Pope Francis arrived in Sweden on Monday on the latest leg of his mission to promote reconciliation and unity within the wider Christian family.

After touching down in the southern city of Malmo, the Argentine pontiff heads to nearby Lund for an ecumenical service marking the start of a year of celebrations for the 500th anniversary of the Reformation.

The event marked 50 years of reconciliatory dialogue between the Catholic Church and Lutheranism, a tradition that was once fervently hostile to the authority and teachings of the Vatican.

Just by agreeing to attend, Francis has made a gesture that would have been unimaginable for all but his most recent predecessors.

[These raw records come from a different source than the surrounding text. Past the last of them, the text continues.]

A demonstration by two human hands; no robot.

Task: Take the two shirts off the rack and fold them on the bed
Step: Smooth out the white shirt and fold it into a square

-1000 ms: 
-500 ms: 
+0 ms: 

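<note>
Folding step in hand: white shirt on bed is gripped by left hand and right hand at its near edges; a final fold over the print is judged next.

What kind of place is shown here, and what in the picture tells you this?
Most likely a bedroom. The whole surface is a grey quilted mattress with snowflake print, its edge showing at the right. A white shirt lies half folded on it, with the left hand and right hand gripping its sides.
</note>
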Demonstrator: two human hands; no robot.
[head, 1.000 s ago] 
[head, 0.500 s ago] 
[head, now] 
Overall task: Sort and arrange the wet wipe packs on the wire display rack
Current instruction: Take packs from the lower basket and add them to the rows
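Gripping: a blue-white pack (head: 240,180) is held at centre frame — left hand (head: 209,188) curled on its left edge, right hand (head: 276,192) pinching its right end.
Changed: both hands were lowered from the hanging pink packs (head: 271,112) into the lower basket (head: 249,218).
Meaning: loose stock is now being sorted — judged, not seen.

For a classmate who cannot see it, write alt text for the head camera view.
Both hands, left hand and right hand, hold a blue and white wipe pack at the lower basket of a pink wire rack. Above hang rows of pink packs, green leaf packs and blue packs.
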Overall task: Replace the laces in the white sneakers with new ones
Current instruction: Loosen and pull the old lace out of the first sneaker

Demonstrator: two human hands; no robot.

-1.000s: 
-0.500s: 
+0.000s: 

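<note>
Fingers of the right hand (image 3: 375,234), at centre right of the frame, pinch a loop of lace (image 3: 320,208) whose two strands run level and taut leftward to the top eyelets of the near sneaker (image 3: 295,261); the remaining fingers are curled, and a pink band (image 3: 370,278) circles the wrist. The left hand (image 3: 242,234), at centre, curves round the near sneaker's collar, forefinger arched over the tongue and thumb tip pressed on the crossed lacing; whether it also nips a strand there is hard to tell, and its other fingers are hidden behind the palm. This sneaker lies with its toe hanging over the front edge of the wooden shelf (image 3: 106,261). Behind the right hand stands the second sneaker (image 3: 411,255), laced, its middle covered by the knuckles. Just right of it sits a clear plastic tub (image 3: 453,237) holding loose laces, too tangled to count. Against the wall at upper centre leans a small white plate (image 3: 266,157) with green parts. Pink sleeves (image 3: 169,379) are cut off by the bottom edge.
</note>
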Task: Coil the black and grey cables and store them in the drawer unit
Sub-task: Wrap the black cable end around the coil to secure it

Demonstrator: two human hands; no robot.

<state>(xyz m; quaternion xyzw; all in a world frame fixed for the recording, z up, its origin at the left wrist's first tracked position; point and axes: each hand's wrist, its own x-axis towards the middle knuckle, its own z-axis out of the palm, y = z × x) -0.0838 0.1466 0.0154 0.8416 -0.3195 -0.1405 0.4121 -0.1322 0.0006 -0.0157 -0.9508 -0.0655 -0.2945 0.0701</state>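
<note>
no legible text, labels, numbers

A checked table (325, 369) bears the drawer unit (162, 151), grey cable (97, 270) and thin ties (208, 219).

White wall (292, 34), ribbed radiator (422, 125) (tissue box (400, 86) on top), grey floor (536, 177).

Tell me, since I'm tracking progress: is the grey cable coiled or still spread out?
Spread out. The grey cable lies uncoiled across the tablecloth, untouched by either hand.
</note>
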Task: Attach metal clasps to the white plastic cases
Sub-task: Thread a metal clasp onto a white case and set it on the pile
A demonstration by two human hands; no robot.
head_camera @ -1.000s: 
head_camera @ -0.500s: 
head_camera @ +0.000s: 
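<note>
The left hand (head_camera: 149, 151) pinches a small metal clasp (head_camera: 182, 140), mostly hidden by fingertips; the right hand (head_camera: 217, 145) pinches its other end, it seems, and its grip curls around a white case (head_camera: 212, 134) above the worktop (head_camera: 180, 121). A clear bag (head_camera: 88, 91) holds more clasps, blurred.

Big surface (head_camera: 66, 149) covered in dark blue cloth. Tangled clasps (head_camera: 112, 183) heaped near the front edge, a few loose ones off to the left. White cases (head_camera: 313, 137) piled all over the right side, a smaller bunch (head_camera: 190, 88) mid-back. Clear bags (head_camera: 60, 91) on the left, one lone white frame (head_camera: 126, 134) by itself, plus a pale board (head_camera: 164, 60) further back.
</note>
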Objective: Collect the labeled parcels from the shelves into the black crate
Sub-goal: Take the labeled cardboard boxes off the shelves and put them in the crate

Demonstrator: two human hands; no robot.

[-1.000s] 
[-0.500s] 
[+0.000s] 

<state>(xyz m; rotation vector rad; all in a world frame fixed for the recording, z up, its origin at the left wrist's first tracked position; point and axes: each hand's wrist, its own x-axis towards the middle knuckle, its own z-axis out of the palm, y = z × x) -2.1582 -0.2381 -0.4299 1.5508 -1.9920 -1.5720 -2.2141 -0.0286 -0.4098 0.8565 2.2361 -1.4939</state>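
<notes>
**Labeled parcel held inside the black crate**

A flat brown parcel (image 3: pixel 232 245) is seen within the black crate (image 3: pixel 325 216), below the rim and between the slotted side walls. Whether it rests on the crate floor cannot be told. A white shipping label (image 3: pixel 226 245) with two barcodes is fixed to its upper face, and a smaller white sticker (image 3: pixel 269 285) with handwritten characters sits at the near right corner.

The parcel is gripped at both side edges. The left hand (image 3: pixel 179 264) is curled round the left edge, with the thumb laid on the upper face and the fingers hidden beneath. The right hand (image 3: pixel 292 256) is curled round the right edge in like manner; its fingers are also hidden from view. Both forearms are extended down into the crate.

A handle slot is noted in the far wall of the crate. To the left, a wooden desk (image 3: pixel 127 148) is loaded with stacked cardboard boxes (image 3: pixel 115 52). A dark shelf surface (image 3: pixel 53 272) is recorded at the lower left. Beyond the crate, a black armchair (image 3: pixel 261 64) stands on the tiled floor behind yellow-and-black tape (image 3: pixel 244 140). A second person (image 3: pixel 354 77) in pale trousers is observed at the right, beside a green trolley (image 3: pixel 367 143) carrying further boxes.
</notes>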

The popes of the 16th century spent huge amounts of time and energy trying to stifle or reverse the reforming wave launched by the German monk Martin Luther when he nailed his “95 theses” to the door of a church in Wittenberg on October 31, 1517.

Monday’s meeting comes eight months after Francis became the first pope in almost 1,000 years to meet an Orthodox Patriarch.

The current leader of the world’s 1.2 billion Catholics has also reached out to Anglicans.

And ahead of the visit, Francis reiterated the importance he attaches to Christian unity at a time when both believers and belief itself are under pressure in many parts of the world.

“When Christians are persecuted and murdered, they are chosen because they are Christians, not because they are Lutherans, Calvinists, Anglicans, Catholics or Orthodox,” Francis said in an interview with two Jesuit publications.

He also went out of his way to underline that Catholicism no longer regards Luther, who was excommunicated, as a heretical figure.